# Simulate Boyajian's Star in ZTF

First, let's start with a simple simulation of Boyajian's star in ZTF:

I'm going to 
1) download the Kepler light curve for Boyajian's Star
2) download some random ZTF light curves
3) try to use the ZTF time stamps to simulate some light curves of the existing Kepler data, but with a ZTF cadence

In the second step:
4) make sure the error bars match those of ZTF for a given magnitude

In the third step, expand the simulations:
5) move the bright dips around in the ZTF observation time
6) make light curves with different median magnitude (and corresponding error bars --> make a scatter plot of light curve magnitudes and their uncertainties, define a Gaussian with the right mean and variance)
7) Maybe define a more general model for Boyajian's star-like light curves and simulate from that?

#### Open Questions
* Do we need to restrict ourselves in galactic latitude?

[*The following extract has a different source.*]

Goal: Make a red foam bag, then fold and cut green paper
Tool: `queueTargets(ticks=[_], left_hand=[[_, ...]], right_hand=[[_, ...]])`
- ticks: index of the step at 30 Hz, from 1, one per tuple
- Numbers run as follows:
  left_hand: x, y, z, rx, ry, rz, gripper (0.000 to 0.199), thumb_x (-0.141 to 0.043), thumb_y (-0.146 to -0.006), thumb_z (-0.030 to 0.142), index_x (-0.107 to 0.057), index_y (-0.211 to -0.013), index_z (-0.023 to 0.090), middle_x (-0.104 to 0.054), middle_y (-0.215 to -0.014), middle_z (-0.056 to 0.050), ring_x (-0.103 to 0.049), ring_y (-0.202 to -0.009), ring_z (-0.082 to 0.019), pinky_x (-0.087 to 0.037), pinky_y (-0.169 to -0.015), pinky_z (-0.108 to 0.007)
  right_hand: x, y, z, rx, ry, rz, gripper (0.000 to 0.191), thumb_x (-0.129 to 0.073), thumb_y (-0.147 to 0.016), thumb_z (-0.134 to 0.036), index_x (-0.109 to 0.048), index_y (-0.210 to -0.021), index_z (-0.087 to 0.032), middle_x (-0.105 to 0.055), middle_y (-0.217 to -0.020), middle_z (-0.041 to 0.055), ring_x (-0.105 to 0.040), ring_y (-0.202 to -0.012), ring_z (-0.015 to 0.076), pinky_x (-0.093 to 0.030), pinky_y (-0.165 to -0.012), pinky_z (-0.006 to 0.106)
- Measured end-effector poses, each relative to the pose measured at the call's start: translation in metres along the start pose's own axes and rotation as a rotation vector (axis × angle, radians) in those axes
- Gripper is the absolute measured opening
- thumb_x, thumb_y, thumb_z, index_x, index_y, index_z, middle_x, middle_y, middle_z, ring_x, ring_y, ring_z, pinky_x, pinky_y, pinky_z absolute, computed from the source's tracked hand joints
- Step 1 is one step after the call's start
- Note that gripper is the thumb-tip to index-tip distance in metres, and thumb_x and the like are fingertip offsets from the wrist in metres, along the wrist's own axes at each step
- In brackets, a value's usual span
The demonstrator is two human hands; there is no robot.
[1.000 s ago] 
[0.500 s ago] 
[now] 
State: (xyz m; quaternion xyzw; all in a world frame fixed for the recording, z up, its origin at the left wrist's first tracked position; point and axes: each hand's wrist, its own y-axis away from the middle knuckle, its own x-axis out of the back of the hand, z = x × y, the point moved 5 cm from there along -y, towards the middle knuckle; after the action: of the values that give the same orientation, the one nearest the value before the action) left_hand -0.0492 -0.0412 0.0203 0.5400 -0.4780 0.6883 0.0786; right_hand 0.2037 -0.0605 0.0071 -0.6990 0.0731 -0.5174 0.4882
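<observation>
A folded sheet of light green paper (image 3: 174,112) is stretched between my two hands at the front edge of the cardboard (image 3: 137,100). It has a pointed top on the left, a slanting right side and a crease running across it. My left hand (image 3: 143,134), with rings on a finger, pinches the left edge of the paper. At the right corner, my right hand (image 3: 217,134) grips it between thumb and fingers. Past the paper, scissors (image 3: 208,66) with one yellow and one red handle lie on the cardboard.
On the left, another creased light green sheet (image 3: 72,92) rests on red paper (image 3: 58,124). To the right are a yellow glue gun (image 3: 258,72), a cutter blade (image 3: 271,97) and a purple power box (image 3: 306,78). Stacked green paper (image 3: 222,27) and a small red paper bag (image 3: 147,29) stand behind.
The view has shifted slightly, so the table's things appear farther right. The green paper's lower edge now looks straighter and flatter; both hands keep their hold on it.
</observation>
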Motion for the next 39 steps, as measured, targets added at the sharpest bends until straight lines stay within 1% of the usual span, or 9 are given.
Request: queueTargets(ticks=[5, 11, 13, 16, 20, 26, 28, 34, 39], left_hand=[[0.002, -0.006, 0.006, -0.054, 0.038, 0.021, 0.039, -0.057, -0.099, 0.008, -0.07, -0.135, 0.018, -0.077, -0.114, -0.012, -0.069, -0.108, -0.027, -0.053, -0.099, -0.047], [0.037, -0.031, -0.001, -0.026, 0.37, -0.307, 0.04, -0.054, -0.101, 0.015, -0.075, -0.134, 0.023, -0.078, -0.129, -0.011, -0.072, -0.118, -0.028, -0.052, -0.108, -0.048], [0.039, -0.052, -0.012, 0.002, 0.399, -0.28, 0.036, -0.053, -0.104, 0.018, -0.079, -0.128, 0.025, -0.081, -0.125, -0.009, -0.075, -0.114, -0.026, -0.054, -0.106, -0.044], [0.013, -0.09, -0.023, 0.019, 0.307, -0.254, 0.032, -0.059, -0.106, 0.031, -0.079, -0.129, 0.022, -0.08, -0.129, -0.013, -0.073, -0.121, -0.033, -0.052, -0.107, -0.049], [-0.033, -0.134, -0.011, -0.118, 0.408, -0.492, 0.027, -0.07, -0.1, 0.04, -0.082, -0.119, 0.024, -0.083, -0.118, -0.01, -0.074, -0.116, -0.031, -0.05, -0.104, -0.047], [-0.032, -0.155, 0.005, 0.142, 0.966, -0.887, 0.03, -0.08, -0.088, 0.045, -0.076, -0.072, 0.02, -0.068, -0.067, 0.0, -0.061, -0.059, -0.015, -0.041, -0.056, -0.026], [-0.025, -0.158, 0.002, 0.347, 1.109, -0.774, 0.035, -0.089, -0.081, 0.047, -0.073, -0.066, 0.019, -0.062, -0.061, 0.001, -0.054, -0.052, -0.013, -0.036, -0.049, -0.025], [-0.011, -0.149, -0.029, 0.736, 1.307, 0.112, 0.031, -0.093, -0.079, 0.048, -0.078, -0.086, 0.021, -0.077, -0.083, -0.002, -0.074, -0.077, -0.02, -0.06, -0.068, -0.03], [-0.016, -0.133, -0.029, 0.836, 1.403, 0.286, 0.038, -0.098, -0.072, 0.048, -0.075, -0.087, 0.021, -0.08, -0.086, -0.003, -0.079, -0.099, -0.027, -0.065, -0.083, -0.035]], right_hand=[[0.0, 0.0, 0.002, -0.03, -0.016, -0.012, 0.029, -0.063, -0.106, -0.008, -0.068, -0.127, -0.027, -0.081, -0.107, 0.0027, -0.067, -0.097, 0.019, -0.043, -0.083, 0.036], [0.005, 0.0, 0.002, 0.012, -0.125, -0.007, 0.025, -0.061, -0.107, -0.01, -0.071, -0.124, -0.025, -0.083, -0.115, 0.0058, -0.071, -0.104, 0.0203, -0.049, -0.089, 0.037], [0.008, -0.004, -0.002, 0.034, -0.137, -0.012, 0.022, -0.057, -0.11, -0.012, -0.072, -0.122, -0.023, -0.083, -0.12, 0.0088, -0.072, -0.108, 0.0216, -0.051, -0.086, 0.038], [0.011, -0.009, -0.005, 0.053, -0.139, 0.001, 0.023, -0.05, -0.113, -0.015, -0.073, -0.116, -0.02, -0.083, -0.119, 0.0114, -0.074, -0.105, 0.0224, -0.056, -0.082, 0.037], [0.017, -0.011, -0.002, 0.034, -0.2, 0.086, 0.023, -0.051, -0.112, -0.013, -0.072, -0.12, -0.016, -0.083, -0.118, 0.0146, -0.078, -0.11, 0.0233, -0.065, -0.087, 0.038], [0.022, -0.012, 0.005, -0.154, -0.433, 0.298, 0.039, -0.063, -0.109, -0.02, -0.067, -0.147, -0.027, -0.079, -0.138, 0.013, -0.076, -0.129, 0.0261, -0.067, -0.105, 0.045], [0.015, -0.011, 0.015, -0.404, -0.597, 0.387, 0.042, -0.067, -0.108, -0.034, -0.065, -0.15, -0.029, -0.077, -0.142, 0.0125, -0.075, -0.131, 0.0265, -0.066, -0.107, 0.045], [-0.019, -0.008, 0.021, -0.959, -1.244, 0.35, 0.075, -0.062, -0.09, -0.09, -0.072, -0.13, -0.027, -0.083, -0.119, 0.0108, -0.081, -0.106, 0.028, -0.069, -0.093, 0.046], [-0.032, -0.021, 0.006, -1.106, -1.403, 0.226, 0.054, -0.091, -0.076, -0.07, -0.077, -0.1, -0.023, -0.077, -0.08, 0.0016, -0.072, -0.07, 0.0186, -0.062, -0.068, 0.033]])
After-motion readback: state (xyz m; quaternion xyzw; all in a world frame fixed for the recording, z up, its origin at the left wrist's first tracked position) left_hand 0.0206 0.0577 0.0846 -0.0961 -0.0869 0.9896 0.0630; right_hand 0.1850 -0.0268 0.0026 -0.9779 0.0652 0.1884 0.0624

Start by pulling $N$ random objects from across the sky

## Imports

In [1]:
%matplotlib notebook
import matplotlib.pyplot as plt
import seaborn as sns
sns.set_style("whitegrid")

import glob

import numpy as np
import pandas as pd
import lightkurve

This call to matplotlib.use() has no effect because the backend has already
been chosen; matplotlib.use() must be called *before* pylab, matplotlib.pyplot,
or matplotlib.backends is imported for the first time.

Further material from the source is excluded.